→ **Work to be completed**
In the records that follow, find the line with "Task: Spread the"; from there, retype every line exactly through the line with "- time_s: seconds", which also belongs to the answer.

[[ Source material, beginning ]]

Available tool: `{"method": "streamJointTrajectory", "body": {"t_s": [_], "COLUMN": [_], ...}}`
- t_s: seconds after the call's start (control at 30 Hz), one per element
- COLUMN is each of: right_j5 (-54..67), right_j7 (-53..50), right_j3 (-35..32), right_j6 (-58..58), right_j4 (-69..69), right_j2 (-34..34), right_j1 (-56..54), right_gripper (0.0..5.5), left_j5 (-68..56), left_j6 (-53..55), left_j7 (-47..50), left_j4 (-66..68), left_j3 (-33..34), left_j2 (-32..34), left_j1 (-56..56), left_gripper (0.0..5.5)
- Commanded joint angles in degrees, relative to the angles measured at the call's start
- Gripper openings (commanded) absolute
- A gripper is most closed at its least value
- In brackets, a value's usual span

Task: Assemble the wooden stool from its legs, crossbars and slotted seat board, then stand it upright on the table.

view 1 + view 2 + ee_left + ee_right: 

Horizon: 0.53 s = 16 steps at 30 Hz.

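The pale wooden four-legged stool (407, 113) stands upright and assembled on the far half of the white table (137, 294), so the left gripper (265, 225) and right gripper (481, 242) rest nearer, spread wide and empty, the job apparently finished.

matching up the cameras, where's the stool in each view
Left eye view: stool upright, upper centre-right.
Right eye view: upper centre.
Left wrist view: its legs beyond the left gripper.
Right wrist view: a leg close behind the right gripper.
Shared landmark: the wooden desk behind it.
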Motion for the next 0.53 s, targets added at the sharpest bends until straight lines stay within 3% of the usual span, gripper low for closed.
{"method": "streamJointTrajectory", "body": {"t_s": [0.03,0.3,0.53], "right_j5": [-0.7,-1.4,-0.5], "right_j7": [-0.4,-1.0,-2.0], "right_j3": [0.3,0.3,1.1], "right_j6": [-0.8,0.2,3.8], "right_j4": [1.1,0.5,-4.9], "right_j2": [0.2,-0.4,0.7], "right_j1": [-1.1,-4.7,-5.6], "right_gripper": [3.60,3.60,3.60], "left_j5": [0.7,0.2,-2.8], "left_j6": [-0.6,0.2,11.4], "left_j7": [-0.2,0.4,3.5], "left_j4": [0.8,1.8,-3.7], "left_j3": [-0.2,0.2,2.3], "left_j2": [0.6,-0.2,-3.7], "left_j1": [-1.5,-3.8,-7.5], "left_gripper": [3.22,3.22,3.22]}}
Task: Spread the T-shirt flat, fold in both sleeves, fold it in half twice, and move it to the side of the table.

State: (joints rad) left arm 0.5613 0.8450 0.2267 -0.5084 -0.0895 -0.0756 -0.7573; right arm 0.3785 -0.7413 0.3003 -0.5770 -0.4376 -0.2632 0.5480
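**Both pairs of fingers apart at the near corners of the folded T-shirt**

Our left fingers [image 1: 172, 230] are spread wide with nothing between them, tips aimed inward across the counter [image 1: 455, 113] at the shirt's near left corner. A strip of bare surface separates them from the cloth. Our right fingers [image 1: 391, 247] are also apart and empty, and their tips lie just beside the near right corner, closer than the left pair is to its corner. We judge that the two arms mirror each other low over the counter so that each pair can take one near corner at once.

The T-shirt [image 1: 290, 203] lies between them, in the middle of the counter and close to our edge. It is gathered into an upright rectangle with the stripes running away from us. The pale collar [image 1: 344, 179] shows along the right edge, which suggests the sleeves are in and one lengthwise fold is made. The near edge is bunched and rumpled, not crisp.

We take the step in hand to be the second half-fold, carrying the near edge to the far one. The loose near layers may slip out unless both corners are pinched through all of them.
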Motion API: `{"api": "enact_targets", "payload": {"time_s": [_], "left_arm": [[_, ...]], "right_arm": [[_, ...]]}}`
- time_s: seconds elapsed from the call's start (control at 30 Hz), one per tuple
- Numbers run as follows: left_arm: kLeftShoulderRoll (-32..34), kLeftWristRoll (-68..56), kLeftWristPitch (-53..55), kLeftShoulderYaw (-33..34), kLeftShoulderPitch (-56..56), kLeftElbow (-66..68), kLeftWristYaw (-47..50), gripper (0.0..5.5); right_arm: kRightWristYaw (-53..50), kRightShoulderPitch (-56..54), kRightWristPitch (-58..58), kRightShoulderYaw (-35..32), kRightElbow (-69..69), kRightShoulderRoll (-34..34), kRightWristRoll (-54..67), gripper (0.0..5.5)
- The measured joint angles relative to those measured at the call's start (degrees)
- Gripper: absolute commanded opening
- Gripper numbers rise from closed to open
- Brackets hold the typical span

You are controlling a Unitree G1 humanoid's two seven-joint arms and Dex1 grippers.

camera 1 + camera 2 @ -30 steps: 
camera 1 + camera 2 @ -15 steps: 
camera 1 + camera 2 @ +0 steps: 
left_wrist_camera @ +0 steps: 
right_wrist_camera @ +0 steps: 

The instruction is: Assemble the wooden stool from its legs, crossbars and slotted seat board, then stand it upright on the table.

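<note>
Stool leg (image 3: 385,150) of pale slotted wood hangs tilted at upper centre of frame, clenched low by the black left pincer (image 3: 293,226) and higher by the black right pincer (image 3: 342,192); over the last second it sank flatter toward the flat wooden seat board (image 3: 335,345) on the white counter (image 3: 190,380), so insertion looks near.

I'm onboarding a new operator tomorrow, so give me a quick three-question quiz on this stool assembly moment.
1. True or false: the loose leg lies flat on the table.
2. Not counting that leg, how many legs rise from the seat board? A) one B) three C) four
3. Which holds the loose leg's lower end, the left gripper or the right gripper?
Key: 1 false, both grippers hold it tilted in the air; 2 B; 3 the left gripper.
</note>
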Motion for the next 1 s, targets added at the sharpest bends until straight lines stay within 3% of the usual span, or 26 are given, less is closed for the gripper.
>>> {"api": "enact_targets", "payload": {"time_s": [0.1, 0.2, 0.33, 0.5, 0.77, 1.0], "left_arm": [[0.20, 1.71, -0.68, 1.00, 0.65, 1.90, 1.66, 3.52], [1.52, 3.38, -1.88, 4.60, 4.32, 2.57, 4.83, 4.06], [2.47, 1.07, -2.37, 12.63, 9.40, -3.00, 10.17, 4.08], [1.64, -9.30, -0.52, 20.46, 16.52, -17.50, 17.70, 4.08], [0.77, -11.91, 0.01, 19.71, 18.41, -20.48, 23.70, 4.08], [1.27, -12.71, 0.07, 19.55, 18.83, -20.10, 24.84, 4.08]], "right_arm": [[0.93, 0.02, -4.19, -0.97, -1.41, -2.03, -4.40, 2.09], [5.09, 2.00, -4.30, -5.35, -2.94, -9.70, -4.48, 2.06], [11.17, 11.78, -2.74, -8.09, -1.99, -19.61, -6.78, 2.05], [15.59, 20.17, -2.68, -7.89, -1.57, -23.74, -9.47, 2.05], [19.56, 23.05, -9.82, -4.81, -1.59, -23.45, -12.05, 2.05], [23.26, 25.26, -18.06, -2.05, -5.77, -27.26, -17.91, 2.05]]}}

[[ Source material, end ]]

→ **Completed task**
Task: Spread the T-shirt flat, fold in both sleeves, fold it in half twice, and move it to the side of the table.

State: (joints rad) left arm 0.5613 0.8450 0.2267 -0.5084 -0.0895 -0.0756 -0.7573; right arm 0.3785 -0.7413 0.3003 -0.5770 -0.4376 -0.2632 0.5480
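**Both pairs of fingers apart at the near corners of the folded T-shirt**

Our left fingers [image 1: 172, 230] are spread wide with nothing between them, tips aimed inward across the counter [image 1: 455, 113] at the shirt's near left corner. A strip of bare surface separates them from the cloth. Our right fingers [image 1: 391, 247] are also apart and empty, and their tips lie just beside the near right corner, closer than the left pair is to its corner. We judge that the two arms mirror each other low over the counter so that each pair can take one near corner at once.

The T-shirt [image 1: 290, 203] lies between them, in the middle of the counter and close to our edge. It is gathered into an upright rectangle with the stripes running away from us. The pale collar [image 1: 344, 179] shows along the right edge, which suggests the sleeves are in and one lengthwise fold is made. The near edge is bunched and rumpled, not crisp.

We take the step in hand to be the second half-fold, carrying the near edge to the far one. The loose near layers may slip out unless both corners are pinched through all of them.
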Motion API: `{"api": "enact_targets", "payload": {"time_s": [_], "left_arm": [[_, ...]], "right_arm": [[_, ...]]}}`
- time_s: seconds elapsed from the call's start (control at 30 Hz), one per tuple

The exercise has been completed in full.